I stared up at him when we stopped at a curb. He didn't look at me as I steadied myself, my thumb brushing over his skin, over one of many tattoos I hadn't allowed myself to give attention to until now.
I peeled back the sleeve of his jacket, wanting to see more. . .
But I never got to. He pulled me forward, and again, told me to be careful as we stepped down the curb. The light to cross turned green, and he guided me safely across the street.
“Can I see your tattoo?” I asked, reaching the other side and still trying to read the story his body would tell. A memory popped up, remembering, he also had piercings. . . and I almost asked to see those, too.
“Maybe later.”
“Where are we going?” I asked, hating the dismissal. The coldness of him shutting me out. . . that wasn't Woodrow. Even yesterday, when I said so many hurtful words, he still reached out to me.
“You're mad?”
“I'm never mad at you.” His thumb rubbed my hand, and for the first time in years, I found a little comfort through someone's touch.
“I'm mad,” I whispered, my true feelings bulldozing through the alcohol pollution in my blood. My eyes streamlined ahead as we made our way through the flurry of people, his darting to me. “I'm mad at you. Not Hell. Not Woody. You.”
“I know.”
“Do you know why?”
He didn't answer, and his silence told me nothing.
“I'm sorry.” He pulled off his mask and stuffed it into a pocket, allowing me to see the authenticity in his expressions. “I'm so sorry. I couldn't save you.”
“You should have come with me! You told me we’d leave together!” I snapped, stopping in the middle of the street as my voice broke under the pressure of so many mixed emotions, causing passerby tourists to glance our way before the life and soul of Vegas, once again, hypnotized them with its glory.
“I couldn’t just leave.”
“Couldn’t just leave? You were willing to all those weeks before.”
“Yes, before. Before my father locked you in that basement and did fuck know’s what!”

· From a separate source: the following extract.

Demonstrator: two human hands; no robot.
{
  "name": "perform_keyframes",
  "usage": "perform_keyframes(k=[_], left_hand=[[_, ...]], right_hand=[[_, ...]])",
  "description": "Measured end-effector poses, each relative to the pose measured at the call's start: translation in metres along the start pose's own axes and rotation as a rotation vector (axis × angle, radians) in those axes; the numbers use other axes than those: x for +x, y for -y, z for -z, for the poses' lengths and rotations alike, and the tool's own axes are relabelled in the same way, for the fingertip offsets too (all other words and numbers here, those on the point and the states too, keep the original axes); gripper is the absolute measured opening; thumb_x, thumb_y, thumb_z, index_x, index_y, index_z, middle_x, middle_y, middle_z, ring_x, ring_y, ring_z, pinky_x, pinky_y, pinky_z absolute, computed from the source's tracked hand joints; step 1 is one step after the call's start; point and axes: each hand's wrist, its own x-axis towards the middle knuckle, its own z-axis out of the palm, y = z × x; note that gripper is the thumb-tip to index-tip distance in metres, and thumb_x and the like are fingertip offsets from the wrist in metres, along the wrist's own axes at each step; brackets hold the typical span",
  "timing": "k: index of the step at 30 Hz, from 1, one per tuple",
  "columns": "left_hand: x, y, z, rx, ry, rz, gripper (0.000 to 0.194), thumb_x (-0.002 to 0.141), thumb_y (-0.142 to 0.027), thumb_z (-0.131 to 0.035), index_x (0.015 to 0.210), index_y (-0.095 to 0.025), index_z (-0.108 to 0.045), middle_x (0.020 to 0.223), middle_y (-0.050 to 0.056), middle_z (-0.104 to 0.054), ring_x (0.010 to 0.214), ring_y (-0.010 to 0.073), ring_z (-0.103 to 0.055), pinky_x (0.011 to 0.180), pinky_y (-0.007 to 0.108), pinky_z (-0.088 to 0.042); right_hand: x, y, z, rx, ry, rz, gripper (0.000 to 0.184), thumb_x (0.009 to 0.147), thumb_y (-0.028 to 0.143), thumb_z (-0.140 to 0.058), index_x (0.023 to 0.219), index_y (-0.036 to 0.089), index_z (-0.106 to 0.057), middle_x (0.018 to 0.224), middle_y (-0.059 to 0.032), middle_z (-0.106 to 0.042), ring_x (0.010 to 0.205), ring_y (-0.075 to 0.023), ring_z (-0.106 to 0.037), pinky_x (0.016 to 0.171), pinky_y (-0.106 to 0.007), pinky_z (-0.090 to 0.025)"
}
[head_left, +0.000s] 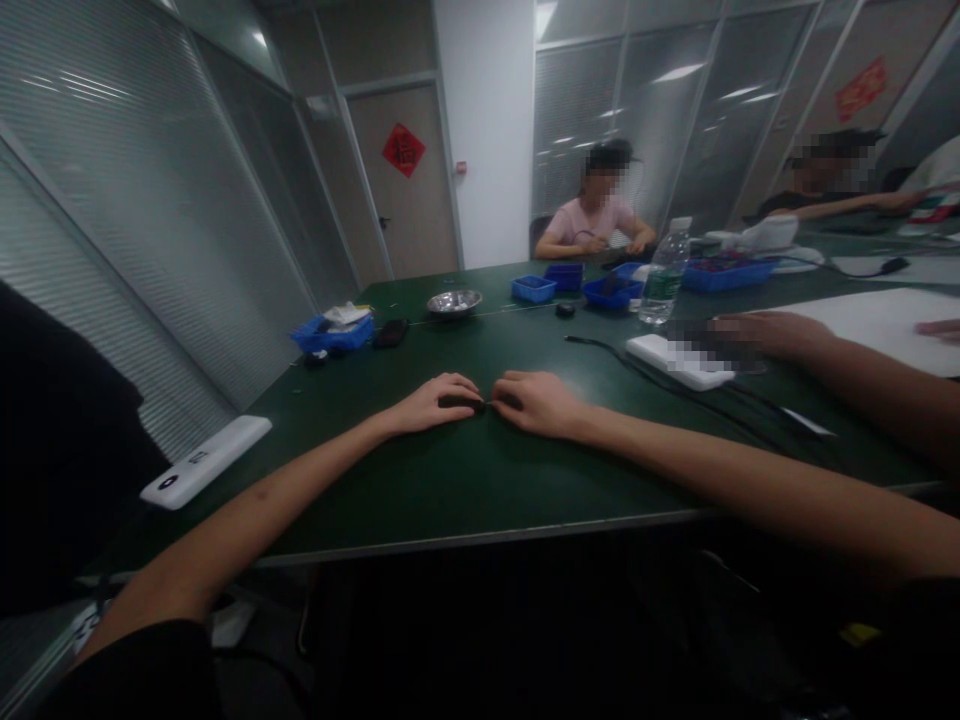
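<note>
A: Specify the surface and background.
B: A green tabletop (pixel 435 500), with a wooden door (pixel 405 210) behind it. Reference point: the shiny metal bowl (pixel 454 303).
A: State the condition of each hand.
B: Both are on the near side of the bowl. The left hand (pixel 431 405) grips a slim black object (pixel 460 402). The right hand (pixel 541 403) is curled narrow, its fingertips closed on the object's thin, light-coloured tip. A dark area under those fingers is too unclear to identify.
A: List the items left of the bowl.
B: A blue basket (pixel 356 335) containing white material; nearer and farther left, a long white device (pixel 206 462).
A: And right?
B: A small blue tray (pixel 533 290), then a clear plastic bottle (pixel 664 280). Nearer than both lies a white power bank (pixel 649 352), beside another person's hand (pixel 780 332). A pink-shirted person (pixel 596 215) sits beyond the bowl, to its right.
</note>
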Motion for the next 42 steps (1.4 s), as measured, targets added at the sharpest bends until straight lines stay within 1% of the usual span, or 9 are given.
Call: perform_keyframes(k=[5, 9, 13, 20, 26, 33, 37, 42], left_hand=[[0.0, -0.002, 0.001, -0.001, 0.005, -0.011, 0.033, 0.099, -0.041, -0.063, 0.129, -0.029, -0.073, 0.133, 0.008, -0.064, 0.126, 0.0254, -0.055, 0.112, 0.043, -0.039], [0.0, -0.003, 0.001, 0.003, 0.006, -0.013, 0.033, 0.099, -0.041, -0.064, 0.127, -0.028, -0.074, 0.133, 0.009, -0.064, 0.126, 0.026, -0.056, 0.113, 0.044, -0.039], [0.001, -0.003, 0.001, 0.006, 0.01, -0.013, 0.033, 0.099, -0.042, -0.063, 0.127, -0.028, -0.074, 0.132, 0.009, -0.064, 0.126, 0.0262, -0.056, 0.112, 0.044, -0.039], [0.001, -0.001, 0.0, 0.002, -0.001, -0.01, 0.033, 0.099, -0.043, -0.064, 0.126, -0.029, -0.074, 0.132, 0.009, -0.064, 0.126, 0.0258, -0.056, 0.112, 0.043, -0.039], [0.001, -0.002, 0.001, -0.016, 0.001, -0.024, 0.031, 0.099, -0.04, -0.064, 0.125, -0.027, -0.074, 0.132, 0.009, -0.064, 0.126, 0.0252, -0.056, 0.112, 0.043, -0.039], [0.0, -0.004, 0.001, -0.081, -0.023, -0.02, 0.026, 0.098, -0.038, -0.066, 0.117, -0.022, -0.072, 0.127, 0.01, -0.066, 0.122, 0.0245, -0.059, 0.111, 0.043, -0.04], [0.0, -0.004, 0.0, -0.099, -0.032, -0.012, 0.027, 0.097, -0.038, -0.066, 0.117, -0.02, -0.072, 0.12, 0.01, -0.068, 0.115, 0.0234, -0.061, 0.104, 0.039, -0.045], [-0.001, -0.002, -0.001, -0.132, -0.046, 0.045, 0.03, 0.096, -0.037, -0.069, 0.119, -0.018, -0.072, 0.115, 0.009, -0.068, 0.103, 0.021, -0.063, 0.092, 0.034, -0.049]], right_hand=[[0.001, -0.002, 0.003, -0.011, 0.009, -0.086, 0.022, 0.1, 0.037, -0.054, 0.108, 0.022, -0.068, 0.106, -0.0061, -0.069, 0.08, -0.0178, -0.061, 0.065, -0.028, -0.037], [0.002, -0.005, 0.003, -0.049, 0.013, -0.162, 0.02, 0.099, 0.036, -0.055, 0.104, 0.022, -0.068, 0.104, -0.0069, -0.07, 0.081, -0.0191, -0.062, 0.065, -0.028, -0.037], [0.002, -0.008, 0.004, -0.066, 0.003, -0.214, 0.023, 0.1, 0.038, -0.053, 0.105, 0.022, -0.069, 0.102, -0.0072, -0.071, 0.083, -0.0201, -0.063, 0.066, -0.028, -0.037], [0.002, -0.011, 0.002, -0.044, -0.001, -0.192, 0.022, 0.1, 0.038, -0.055, 0.106, 0.023, -0.069, 0.104, -0.007, -0.071, 0.086, -0.021, -0.064, 0.068, -0.029, -0.038], [0.002, -0.012, 0.001, -0.038, -0.001, -0.188, 0.021, 0.099, 0.038, -0.055, 0.105, 0.022, -0.069, 0.104, -0.0071, -0.071, 0.085, -0.0203, -0.063, 0.067, -0.028, -0.038], [0.003, -0.014, -0.001, -0.036, -0.005, -0.183, 0.021, 0.098, 0.038, -0.055, 0.104, 0.023, -0.068, 0.104, -0.0067, -0.07, 0.084, -0.0202, -0.062, 0.066, -0.029, -0.035], [0.002, -0.014, -0.001, -0.039, -0.003, -0.187, 0.022, 0.099, 0.039, -0.054, 0.105, 0.023, -0.068, 0.105, -0.0062, -0.071, 0.085, -0.0205, -0.063, 0.066, -0.029, -0.036], [0.002, -0.012, 0.001, -0.057, 0.015, -0.196, 0.022, 0.099, 0.04, -0.053, 0.106, 0.024, -0.067, 0.106, -0.0057, -0.071, 0.087, -0.0207, -0.064, 0.068, -0.029, -0.037]])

“So, why not after? You should have followed me. Hell steps down when you really want him to. You proved that today. But you became your father’s puppet, training his gun on me as I struggled to get away, thinking only of you.
Of us. Forcing happy memories into my head to override the fear.
” I could have only imagined what those around us were thinking, but I didn’t care.
“I thought of you each day I was caged like a misbehaving animal. An animal who was abused by both of your parents and almost starved to death. I went through a pregnancy where I was constantly stressed, wondering if you were alive. You were always on my mind. Always! And you didn’t even care enough to leave with me! ”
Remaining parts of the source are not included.